Will you write out the data exactly, excluding every picture?
#####
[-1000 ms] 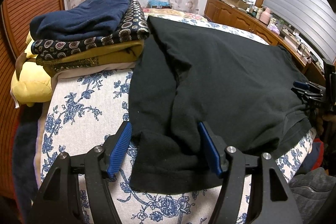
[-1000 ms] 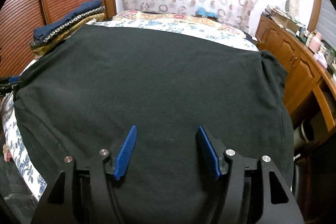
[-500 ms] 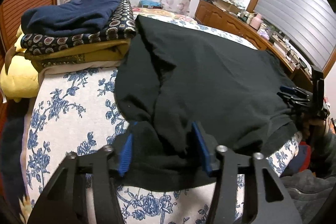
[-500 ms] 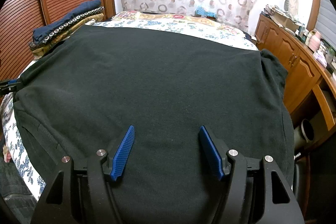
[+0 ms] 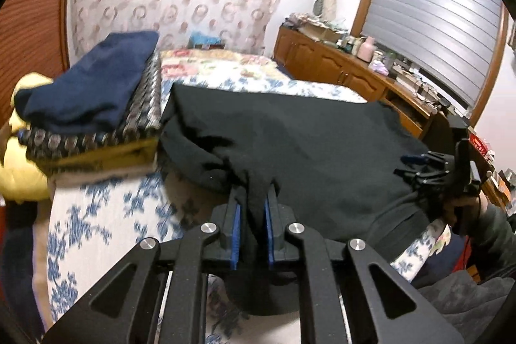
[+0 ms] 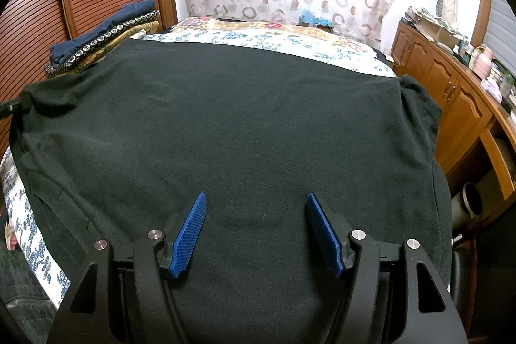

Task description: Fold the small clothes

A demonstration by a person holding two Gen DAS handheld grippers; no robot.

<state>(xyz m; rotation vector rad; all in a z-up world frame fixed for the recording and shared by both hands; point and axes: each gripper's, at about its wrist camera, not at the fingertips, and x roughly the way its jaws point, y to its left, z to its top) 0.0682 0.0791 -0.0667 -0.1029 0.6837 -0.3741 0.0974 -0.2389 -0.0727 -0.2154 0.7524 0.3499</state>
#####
◆ **Solution to this task**:
[-1000 ms] 
[-1000 ms] 
[-500 ms] 
[-500 ms] 
[+0 ms] 
[+0 ms] 

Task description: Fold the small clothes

A demonstration by a person holding two Gen DAS handheld grippers; no robot.

<state>(xyz m; rotation vector rad; all in a z-up world frame fixed for the recording and shared by both hands; point and axes: each gripper's, at about its wrist camera, not at the fingertips, and x roughly the way its jaws point, y to its left, z to its top) 0.0682 0.0791 -0.0667 -0.1029 0.6837 -0.3741 0.0974 -0.2389 -0.0727 -0.2154 0.7524 0.3499</state>

There is no more output for this exercise.